Intense pulsed light (IPL) is similar to laser surgery, but instead of a tightly focused beam of light, IPL sends scattered waves of light that penetrate the skin’s outer surface to treat the layers beneath.
This type of therapy is highly effective for more severe cases of ETR because the beams of light can effectively target more pronounced blood vessels. It is also particularly effective for younger rosacea patients, because they tend to have higher water levels in their skin tissue. IPL relies on heating water in the skin to injure damaged skin cells, which the body then heals, leaving undamaged skin in its place.
IPL can reduce inflammation, redness,and pimples, and treat uneven skin tones caused by rosacea. Multiple sessions may be required for severe cases. Side effects, such as redness or blisters, are usually short-lived.
Electrosurgery is an invasive procedure performed by inserting a thin needle under the surface of the skin. The needle transmits a small electrical current to the blood vessels, causing them to clot and then shrink, easing redness in the face. Certain types of electrosurgery combined with skin grafting may also help treat rhinophyma.
Scabs form, but they tend to disappear within a week; there is a slight chance of scarring.
With dermabrasion, the provider uses a wire brush or a rough-edged wire brush to abrade or sand off the top layer of damaged skin. New skin cells then replace the damaged cells as the treated area heals.
Dermabrasion is a skin resurfacing procedure that leaves the face red, swollen and sensitive. These symptoms can persist for a few days to several weeks. Those with sensitive skin should avoid this treatment as it can produce scarring in some instances.

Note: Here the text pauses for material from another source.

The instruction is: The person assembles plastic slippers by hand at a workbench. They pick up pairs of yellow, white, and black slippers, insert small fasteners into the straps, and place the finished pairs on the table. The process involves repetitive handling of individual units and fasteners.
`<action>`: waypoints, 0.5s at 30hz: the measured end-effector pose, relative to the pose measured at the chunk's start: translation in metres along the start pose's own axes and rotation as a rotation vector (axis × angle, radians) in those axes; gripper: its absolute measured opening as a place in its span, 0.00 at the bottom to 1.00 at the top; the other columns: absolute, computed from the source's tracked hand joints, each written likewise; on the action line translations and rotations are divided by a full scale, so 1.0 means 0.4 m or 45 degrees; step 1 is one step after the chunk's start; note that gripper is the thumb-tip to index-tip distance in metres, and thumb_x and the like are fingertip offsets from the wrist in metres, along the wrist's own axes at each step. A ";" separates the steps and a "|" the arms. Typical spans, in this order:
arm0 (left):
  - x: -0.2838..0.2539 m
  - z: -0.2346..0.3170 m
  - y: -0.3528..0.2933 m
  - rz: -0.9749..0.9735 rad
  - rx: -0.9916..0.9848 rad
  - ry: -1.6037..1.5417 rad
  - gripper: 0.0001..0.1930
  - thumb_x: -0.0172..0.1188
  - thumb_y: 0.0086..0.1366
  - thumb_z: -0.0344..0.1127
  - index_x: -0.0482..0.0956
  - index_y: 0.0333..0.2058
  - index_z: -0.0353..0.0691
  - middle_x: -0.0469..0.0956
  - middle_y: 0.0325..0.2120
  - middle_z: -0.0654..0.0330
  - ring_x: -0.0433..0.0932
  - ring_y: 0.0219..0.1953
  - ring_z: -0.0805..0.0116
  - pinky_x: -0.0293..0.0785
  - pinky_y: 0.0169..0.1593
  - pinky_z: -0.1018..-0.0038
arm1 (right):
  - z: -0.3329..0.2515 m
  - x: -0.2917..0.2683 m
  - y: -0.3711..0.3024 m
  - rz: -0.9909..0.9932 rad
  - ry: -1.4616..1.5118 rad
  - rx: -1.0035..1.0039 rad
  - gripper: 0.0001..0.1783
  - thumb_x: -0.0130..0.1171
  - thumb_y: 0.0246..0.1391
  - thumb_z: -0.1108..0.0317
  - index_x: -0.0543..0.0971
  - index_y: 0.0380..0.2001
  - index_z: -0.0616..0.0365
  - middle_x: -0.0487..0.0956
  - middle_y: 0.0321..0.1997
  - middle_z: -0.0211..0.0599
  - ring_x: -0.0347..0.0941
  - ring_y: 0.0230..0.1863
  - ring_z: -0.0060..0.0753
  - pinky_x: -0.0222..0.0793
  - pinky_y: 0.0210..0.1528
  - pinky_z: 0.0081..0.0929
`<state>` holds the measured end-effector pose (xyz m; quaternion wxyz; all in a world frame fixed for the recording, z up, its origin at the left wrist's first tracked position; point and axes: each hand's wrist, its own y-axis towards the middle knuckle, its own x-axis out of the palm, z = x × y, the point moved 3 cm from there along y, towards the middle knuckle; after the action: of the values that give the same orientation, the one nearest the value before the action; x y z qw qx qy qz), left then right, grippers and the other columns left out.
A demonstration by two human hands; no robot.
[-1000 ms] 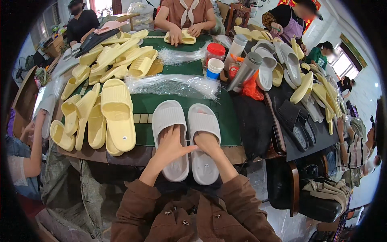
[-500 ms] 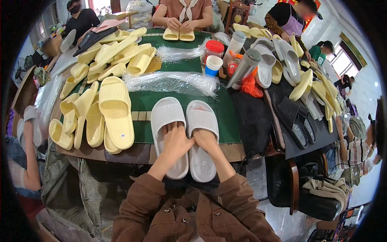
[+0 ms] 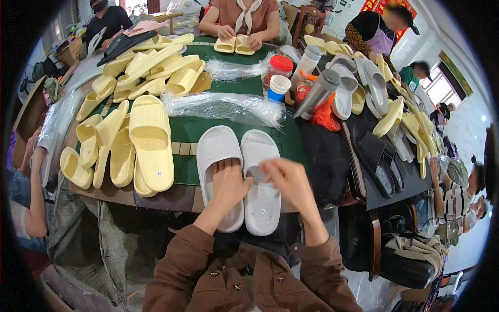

Rosacea Flare-up Prevention
Avoiding flare-ups of rosacea primarily involves protective measures against sun and cold, as well as avoiding triggers, adjusting diet and making lifestyle changes.
Using strong sunscreen (at least SPF 30) regularly on your face can help protect your skin and reduce the risk of rosacea flare-ups. You should also limit your sun exposure when the sun is at its peak – between 10 a.m. and 4 p.m.
Cold weather and wind may also cause a flare-up, so protecting your face with a scarf and limiting your time outside in the cold is recommended.
Avoid any spicy or fermented foods, alcohol, hot beverages or any fruits and vegetables that you have identified as triggers. Keep a food diary to note rosacea flare-ups can help you identify dietary triggers if you’re not sure about certain foods and beverages.
Some types of makeup, moisturizers and other skin care products can trigger a rosacea episode. Products containing alcohol, witch hazel and fragrance are common ingredients to avoid.
Avoid scrubbing your face; be gentle with your skin and use mild skin care products.
While little information is available to link rosacea and smoking, many studies have found that there is a connection between the two.
One recent study found that there is actually a decreased risk of rosacea among current smokers, but an elevated risk for people who once smoked, then quit. These findings have been supported by studies, while other studies have found smoking actually increases the risk of developing rosacea.
In any event, the link between rosacea and smoking suggests that avoiding cigarettes altogether is a good preventative measure for avoiding rosacea.
Rosacea is a chronic skin condition that causes facial redness, and while it is most commonly diagnosed in adults with fair skin, it may be just as likely to appear in those with darker skin. If you notice rosacea symptoms, visit your dermatologist for a diagnosis so that you can formulate a treatment plan.
Although there is no cure for rosacea, there are ways to ease the symptoms. Some are lifestyle changes such as regularly using sunscreen and avoiding known triggers; you can also consider antibacterial medications or undergo IPL treatments.
These methods will help ease redness and sensitivity, and improve the overall appearance and health of your skin.